U.S. Focuses on Soil Health
June 26, 2018

Soil health is the key to continual improvement in U.S. cotton.  By improving soil health, the soil can do a better job of storing water and nutrients – making the crop more resilient to drought, reducing the amount of fertilizer needed, and reducing greenhouse gases emitted. Cotton Incorporated and the University of Tennessee are doing their part to spread the word to more U.S. growers by creating a series of videos to explain the benefits of soil health and cover crops to the cotton growing community. These videos give cotton producers suggestions on how to successfully integrate cover crops into their operation and minimize their environmental impact. New research from Texas A&M University also leads to further improvements in soil health.  The new system applies phosphite, rather than phosphate, to cotton crops engineered to express a certain gene.  The gene enables the cotton plant to efficiently process phosphite into nutrition, while suppressing weeds.  Now, U.S. growers can use one product to feed plants and starve weeds.
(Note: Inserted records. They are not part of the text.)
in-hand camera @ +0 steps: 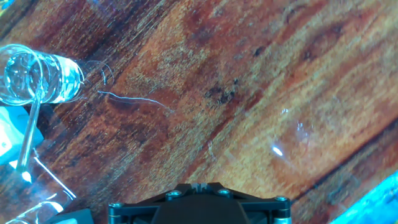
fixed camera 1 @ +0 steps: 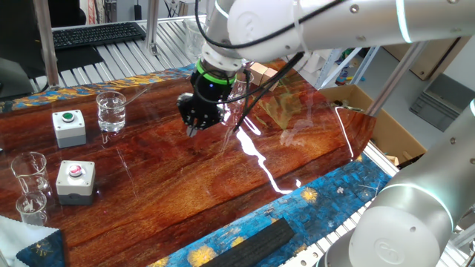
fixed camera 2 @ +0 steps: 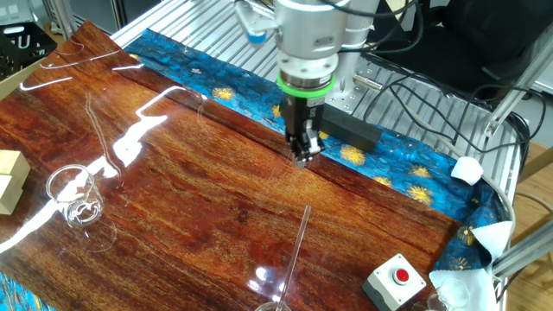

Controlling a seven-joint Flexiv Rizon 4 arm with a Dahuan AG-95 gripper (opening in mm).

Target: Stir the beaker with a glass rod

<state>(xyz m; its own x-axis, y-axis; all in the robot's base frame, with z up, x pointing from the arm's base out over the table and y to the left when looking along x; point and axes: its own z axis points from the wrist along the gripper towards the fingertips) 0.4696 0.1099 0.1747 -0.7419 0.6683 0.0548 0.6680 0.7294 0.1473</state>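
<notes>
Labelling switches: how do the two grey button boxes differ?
The grey box with the green button sits farther back, beside a clear glass; the grey box with the red button sits nearer the front, by two small clear beakers. Both are squarish, with one round button on top.

A table point(fixed camera 1: 193, 178) of glossy red-brown wood, with a blue patterned cloth point(fixed camera 1: 326, 204) showing along its edges. A green box point(fixed camera 1: 68, 126) with a green button sits near one end of the wood. Just beside it, to the right in one fixed view, stands a tall glass point(fixed camera 1: 111, 111). Nearer the camera than the green box lies a red box point(fixed camera 1: 76, 180), and left of that two small beakers point(fixed camera 1: 30, 170). The beaker point(fixed camera 2: 73, 194) stands well apart from the green box, across the wood. A black bar point(fixed camera 1: 252, 241) lies on the cloth, far from the green box.
</notes>
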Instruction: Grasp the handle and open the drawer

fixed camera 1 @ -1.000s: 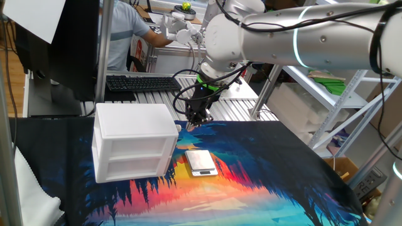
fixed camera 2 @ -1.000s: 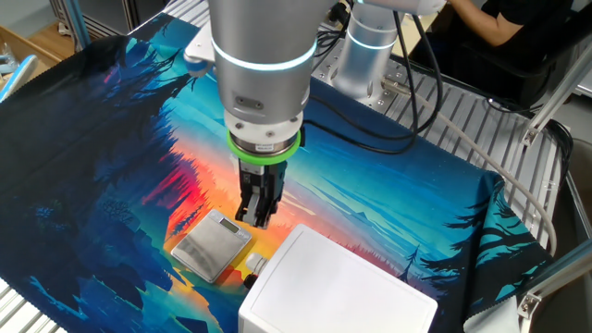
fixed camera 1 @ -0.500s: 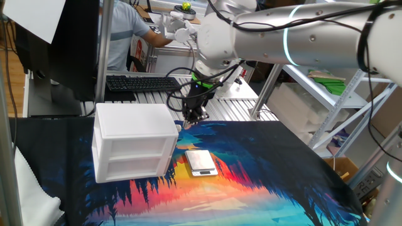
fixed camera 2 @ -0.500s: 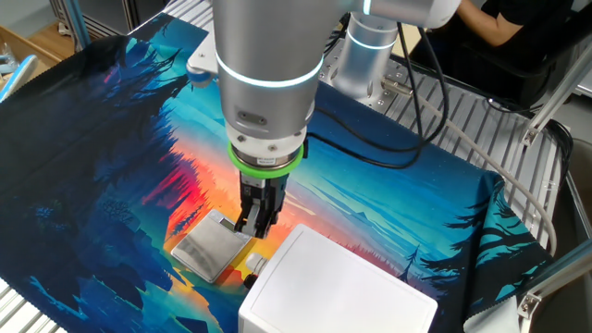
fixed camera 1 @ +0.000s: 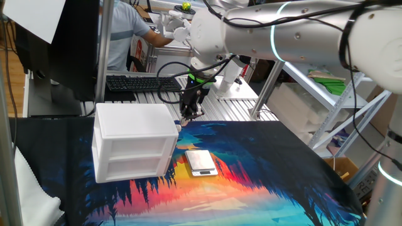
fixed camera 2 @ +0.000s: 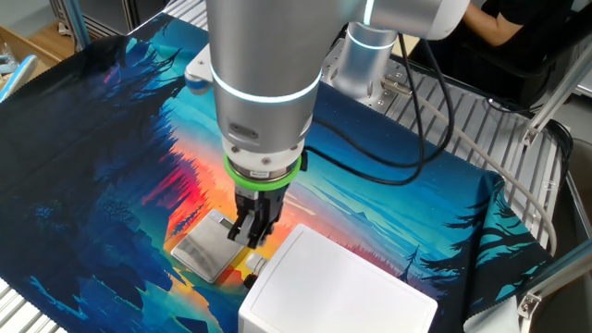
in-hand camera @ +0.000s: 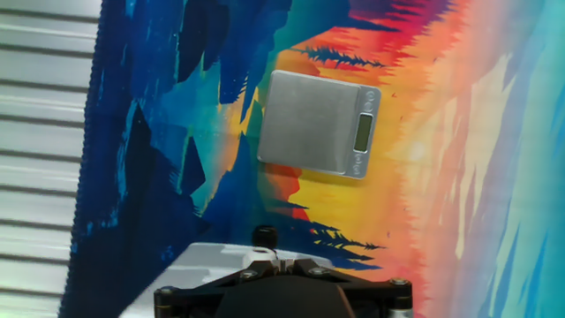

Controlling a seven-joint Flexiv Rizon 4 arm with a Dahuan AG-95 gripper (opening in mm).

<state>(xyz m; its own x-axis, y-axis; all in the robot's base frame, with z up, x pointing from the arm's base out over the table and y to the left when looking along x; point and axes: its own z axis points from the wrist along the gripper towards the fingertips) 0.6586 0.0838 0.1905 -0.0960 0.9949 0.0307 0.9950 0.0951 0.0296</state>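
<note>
The white two-tier cabinet [fixed camera 1: 135,141] stands at the left of the printed mat. Its upper tier, the drawer [fixed camera 1: 135,145], sits pushed in. The handle [fixed camera 1: 179,127] shows as a small nub at the cabinet's upper right edge. My gripper [fixed camera 1: 190,115] hangs point-down just right of and slightly above that edge, shut with nothing between its fingers. In the other fixed view the gripper [fixed camera 2: 252,237] hovers beside the cabinet's [fixed camera 2: 333,287] near corner. In the hand view the fingertips [in-hand camera: 274,259] meet over the cabinet's white edge [in-hand camera: 199,265].
A flat silver scale [fixed camera 1: 201,162] lies on the mat just right of the cabinet, and it fills the middle of the hand view [in-hand camera: 320,124]. A keyboard [fixed camera 1: 141,82] and a seated person [fixed camera 1: 125,34] are behind the table. Metal shelving [fixed camera 1: 339,88] stands at the right.
The arm has carried the shut gripper leftward, from above the scale's far side to the cabinet's upper right edge. The cabinet and scale have not moved.
</note>
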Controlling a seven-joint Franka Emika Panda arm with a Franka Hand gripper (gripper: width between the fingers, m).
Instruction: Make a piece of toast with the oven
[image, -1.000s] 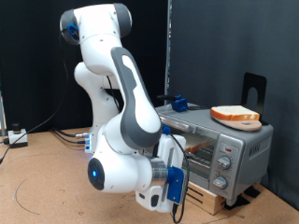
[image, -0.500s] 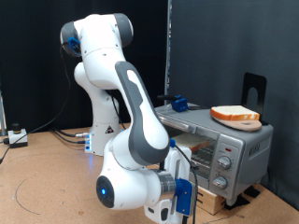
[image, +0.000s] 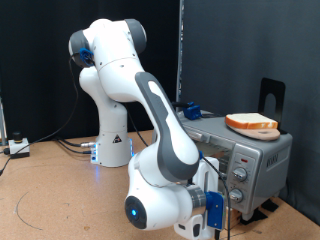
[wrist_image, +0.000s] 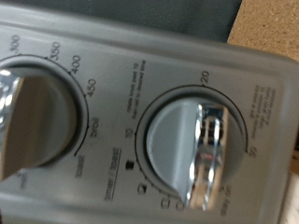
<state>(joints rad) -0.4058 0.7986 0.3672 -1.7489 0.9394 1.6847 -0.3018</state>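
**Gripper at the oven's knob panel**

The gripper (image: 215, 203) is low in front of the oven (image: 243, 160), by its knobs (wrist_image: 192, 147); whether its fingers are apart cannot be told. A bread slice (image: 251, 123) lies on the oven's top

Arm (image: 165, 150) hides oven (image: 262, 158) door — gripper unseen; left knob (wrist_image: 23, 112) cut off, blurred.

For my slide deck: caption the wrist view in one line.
Close-up of the oven control panel: the timer knob with its chrome grip beside the temperature knob.
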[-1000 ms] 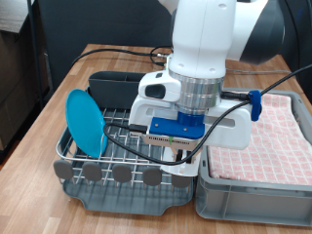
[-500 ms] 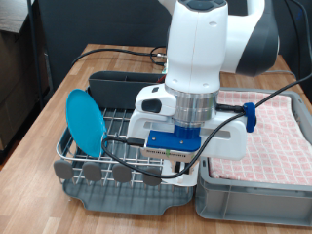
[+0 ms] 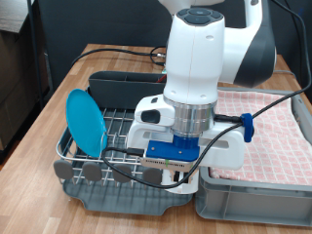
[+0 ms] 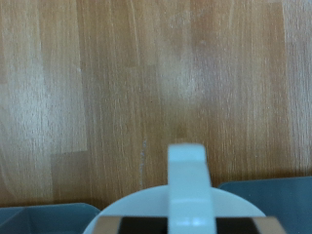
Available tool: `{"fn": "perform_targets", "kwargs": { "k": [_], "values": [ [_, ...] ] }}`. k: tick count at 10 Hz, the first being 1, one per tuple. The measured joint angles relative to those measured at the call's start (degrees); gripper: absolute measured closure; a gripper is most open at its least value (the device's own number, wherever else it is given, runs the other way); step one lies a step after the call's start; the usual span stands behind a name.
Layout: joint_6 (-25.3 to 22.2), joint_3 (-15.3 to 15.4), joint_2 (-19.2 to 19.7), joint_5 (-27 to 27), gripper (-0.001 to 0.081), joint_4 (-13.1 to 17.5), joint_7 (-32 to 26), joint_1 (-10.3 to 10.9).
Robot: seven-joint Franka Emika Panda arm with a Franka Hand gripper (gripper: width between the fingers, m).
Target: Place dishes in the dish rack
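Exterior view, read left to right. A round bright-blue plate (image 3: 86, 120) is seen standing on edge, tilted, in the left part of the silver wire dish rack (image 3: 122, 136), which sits on a dark grey plastic tray (image 3: 132, 193) on the wooden bench (image 3: 58, 97). Round grey discs (image 3: 107, 173) are lined up along the rack's near edge. A dark grey cutlery caddy (image 3: 122, 84) is seen at the rack's far side. The white robot arm (image 3: 200, 58) is positioned low over the right part of the rack, and the pincer is hidden beneath the wrist body and its blue mount (image 3: 175, 149). At the right, a grey crate lined with pink checked cloth (image 3: 261, 146) stands just beside the rack.

Wrist view: one white finger of the pincer (image 4: 190, 190) is shown against a white curved rim (image 4: 171, 207), with wooden bench (image 4: 146, 78) beyond. Whether the pincer is open or closed cannot be told, and no object is seen held between its fingers.
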Motion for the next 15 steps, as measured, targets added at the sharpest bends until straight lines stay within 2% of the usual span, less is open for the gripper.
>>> {"fn": "perform_targets", "kwargs": {
  "k": [1,2,3,4,5,6,7,8,10,15],
  "values": [
    [0.0,0.0,0.2,0.0,0.0734,0.0,0.0,0.0],
    [0.0,0.0,0.3,0.0,0.0653,0.0,0.0,0.0],
    [0.0,0.0,0.3,0.0,0.0462,0.0,0.0,0.0],
    [-0.2,0.0,0.3,-0.1,0.0462,0.4,-0.1,0.0],
    [-1.9,0.1,0.3,0.0,0.0318,1.4,-0.8,-0.1],
    [-5.4,0.3,0.3,0.0,0.015,3.2,-1.9,-0.4],
    [-9.7,0.6,0.3,0.0,0.015,5.7,-2.9,-0.9],
    [-14.5,0.9,0.3,0.1,0.004,8.3,-3.4,-1.4],
    [-22.6,0.7,0.2,0.0,0.0013,13.3,-3.4,-1.8],
    [-27.5,-1.0,-1.5,-2.3,0.0003,18.5,-1.8,-1.1]
  ]
}}
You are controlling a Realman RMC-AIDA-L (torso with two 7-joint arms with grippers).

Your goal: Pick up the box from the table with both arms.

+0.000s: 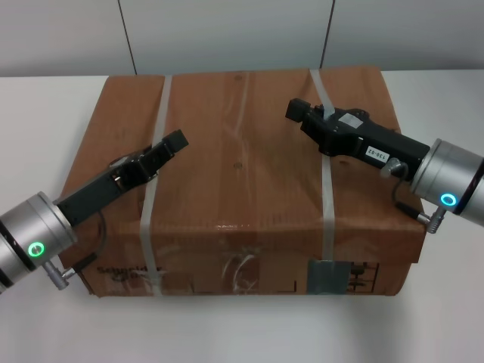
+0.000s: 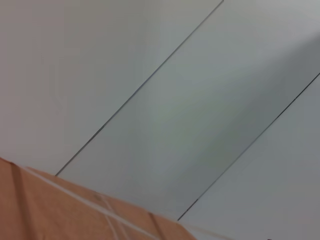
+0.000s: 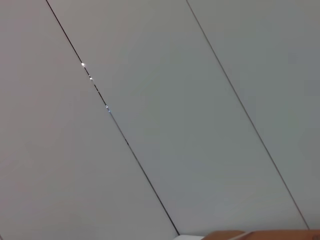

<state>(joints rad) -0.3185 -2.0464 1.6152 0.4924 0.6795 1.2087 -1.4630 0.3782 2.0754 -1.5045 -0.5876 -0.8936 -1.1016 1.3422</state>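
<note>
The large flat brown cardboard box (image 1: pixel 242 159) lies on the white table (image 1: pixel 38 128), with two whitish straps across it and black print on its near side. My left gripper (image 1: pixel 175 142) reaches in over the left part of the box top, close above the left strap. My right gripper (image 1: pixel 297 110) reaches in over the right part of the top, near the right strap. Both wrists show green ring lights. A corner of the box also shows in the left wrist view (image 2: pixel 75 215), and a sliver of it in the right wrist view (image 3: pixel 260 235).
A grey panelled wall (image 1: pixel 227 34) with dark seams stands right behind the table. White tabletop shows to the left, to the right and in front of the box (image 1: pixel 242 333).
</note>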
Wrangler is one Cotton LEADS partner that supports U.S. growers’ efforts to improve soil health in a variety of ways.  In addition to launching their own sustainability goals in 2017, the brand most recently published “Seeding Soil’s Potential,” an overview of 45 scientific reports concluding the practices of conservation tillage, cover crops and crop rotation result in greater crop resiliency and productivity, among a host of other benefits to the grower and the land.